You can then mix and match injectable values and JSON properties, for example:
public class POJO {
#JsonCreator // can also be used for static factory methods
public POJO(#JacksonInject DepartmentRepository repo, #JsonProperty("value") int value) {
....
}
}
This might be enough to do what you are asking.
You can add a custom serializer/deserializer with a non-default constructor by registering it as a module with you ObjectMapper.
SimpleModule simpleModule = new SimpleModule();
JsonDeserializer<MyObject> customDeserializer = new CustomDeserializer("Blah");
simpleModule.addDeserializer(MyObject.class, customDeserializer);
mapper.registerModule(simpleModule);
You should also remove the annotation in the MyObject class if it's there.
Here is a deserializer I just wrote. Note the use of a non-default constructor.
public class SparseStringArrayVectorDeserializer extends JsonDeserializer<SparseStringArrayVector> {
#Override
public SparseStringArrayVector deserialize(JsonParser jp, DeserializationContext ctxt)
throws IOException, JsonProcessingException {
/* This isn't the most efficient way to do this, since we're building a tree of nodes that we will discard.
* However, we need to change the order around, so something like this is hard to avoid.
*/
JsonNode tree = jp.readValueAsTree();
int tokenCount = tree.size();
int[] indexes = new int[tokenCount];
String[][] strings = new String[tokenCount][];
Iterator<Entry<String, JsonNode>> fieldNameIt = tree.getFields();
int slot = 0;
while (fieldNameIt.hasNext()) {
Entry<String, JsonNode> entry = fieldNameIt.next();
int index = Integer.parseInt(entry.getKey());
indexes[slot] = index;
String[] thisTokenStrings = new String[entry.getValue().size()];
for (int x = 0; x < thisTokenStrings.length; x++) {
thisTokenStrings[x] = entry.getValue().get(x).getTextValue();
}
strings[slot] = thisTokenStrings;
slot++;
}
return new SparseStringArrayVector(indexes, strings);
}
}
Used with the following. Note that you could have any constructor pattern that you like when creating the deserializer and adding it to the module.
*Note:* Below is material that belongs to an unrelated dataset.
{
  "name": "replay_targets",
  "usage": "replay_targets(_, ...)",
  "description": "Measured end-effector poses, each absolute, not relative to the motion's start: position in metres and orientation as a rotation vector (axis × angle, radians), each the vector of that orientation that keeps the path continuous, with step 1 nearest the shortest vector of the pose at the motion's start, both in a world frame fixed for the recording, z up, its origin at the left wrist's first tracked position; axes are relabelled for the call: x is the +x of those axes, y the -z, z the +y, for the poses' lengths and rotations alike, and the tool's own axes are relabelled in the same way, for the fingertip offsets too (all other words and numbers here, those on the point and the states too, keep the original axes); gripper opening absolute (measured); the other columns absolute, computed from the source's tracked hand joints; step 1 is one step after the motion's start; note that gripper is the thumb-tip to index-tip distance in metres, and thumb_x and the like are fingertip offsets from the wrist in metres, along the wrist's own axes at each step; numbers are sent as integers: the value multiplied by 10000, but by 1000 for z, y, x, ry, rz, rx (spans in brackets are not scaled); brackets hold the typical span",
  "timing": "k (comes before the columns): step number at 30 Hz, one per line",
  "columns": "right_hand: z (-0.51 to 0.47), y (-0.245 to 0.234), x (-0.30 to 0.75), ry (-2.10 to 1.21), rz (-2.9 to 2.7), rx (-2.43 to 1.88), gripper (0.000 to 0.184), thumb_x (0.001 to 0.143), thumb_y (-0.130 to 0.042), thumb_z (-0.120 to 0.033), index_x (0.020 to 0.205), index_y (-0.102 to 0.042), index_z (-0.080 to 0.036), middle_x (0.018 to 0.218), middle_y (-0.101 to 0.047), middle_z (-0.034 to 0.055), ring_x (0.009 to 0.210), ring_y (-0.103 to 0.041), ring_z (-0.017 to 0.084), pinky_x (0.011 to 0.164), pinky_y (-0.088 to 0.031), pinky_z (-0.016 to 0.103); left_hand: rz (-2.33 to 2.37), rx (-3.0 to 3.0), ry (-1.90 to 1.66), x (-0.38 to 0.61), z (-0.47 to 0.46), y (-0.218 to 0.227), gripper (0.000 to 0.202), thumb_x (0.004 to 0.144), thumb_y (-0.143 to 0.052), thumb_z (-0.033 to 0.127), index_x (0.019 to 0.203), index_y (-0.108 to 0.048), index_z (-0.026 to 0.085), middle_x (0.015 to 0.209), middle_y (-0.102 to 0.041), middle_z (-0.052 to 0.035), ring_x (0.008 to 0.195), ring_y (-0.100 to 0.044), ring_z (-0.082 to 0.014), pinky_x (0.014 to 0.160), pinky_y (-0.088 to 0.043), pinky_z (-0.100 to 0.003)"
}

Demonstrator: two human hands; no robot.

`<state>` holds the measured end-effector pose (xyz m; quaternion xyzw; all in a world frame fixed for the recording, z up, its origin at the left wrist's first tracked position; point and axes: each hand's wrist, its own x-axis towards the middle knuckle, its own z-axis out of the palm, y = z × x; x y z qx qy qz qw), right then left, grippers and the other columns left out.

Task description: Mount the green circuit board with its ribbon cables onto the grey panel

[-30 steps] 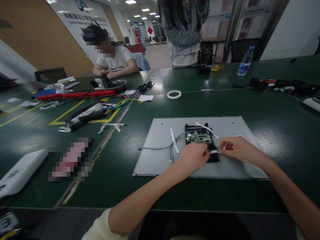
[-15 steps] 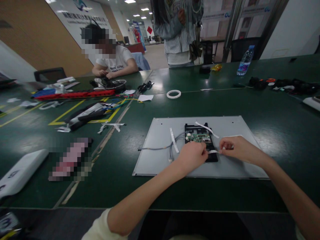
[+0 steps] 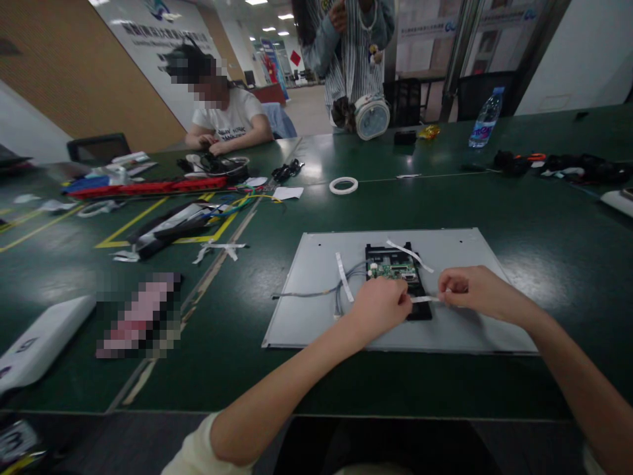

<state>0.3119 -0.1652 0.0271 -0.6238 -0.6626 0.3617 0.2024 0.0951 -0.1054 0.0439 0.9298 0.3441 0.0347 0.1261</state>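
Observation:
A flat grey panel (image 3: 306,264) lies on the green table, with a black bracket (image 3: 422,313) and a green circuit board (image 3: 393,269) at its middle. Between my two hands stretches a short strip of white tape (image 3: 422,299), just over the bracket's lower part. My left hand (image 3: 383,307) is closed on the tape's left end and hides part of the bracket. My right hand (image 3: 462,287) pinches the right end. Two more tape strips lie on the panel, one left of the board (image 3: 345,277) and one across its top right. Grey cables (image 3: 316,293) run left from the board.
A roll of white tape (image 3: 343,185) lies beyond the panel. A water bottle (image 3: 486,119) stands at the far right. Phone-like pink object (image 3: 141,313) and white case (image 3: 44,340) lie left. One person sits across the table; another stands behind it.
My right hand has moved slightly right and up, and more of the tape shows between my hands. My left hand barely shifts. The standing person has turned, and a round bag now shows.

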Motion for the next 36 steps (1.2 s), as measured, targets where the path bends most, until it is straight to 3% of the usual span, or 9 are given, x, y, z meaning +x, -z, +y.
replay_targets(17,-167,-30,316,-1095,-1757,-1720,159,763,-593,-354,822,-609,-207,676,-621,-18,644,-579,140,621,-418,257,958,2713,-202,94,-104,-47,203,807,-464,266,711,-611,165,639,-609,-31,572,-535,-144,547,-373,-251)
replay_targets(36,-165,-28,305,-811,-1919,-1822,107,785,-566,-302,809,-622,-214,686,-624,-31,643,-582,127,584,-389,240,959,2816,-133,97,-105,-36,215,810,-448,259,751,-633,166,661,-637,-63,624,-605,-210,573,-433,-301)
ObjectMapper mapper = new ObjectMapper();
SimpleModule module = new SimpleModule("ResultAccess", new Version(7, 4, 0, null));
module.addDeserializer(SparseStringArrayVector.class, new SparseStringArrayVectorDeserializer());
module.addDeserializer(AbstractResultAccess.class, new ProxyAbstractResultAccessDeserializer());
mapper.registerModule(module);
No, at the very beginning, you can go without specify a custom deserializer; Jackson can detect your nested field and map them correctly, only when all the model classes implements Serializable.
So, add implements Serializable to Department and Person, and you will see Jackson works out of the box.
Just off the top of my head, I am pretty sure you can do that using the annotations in Jackson to identify which properties you want to exposure.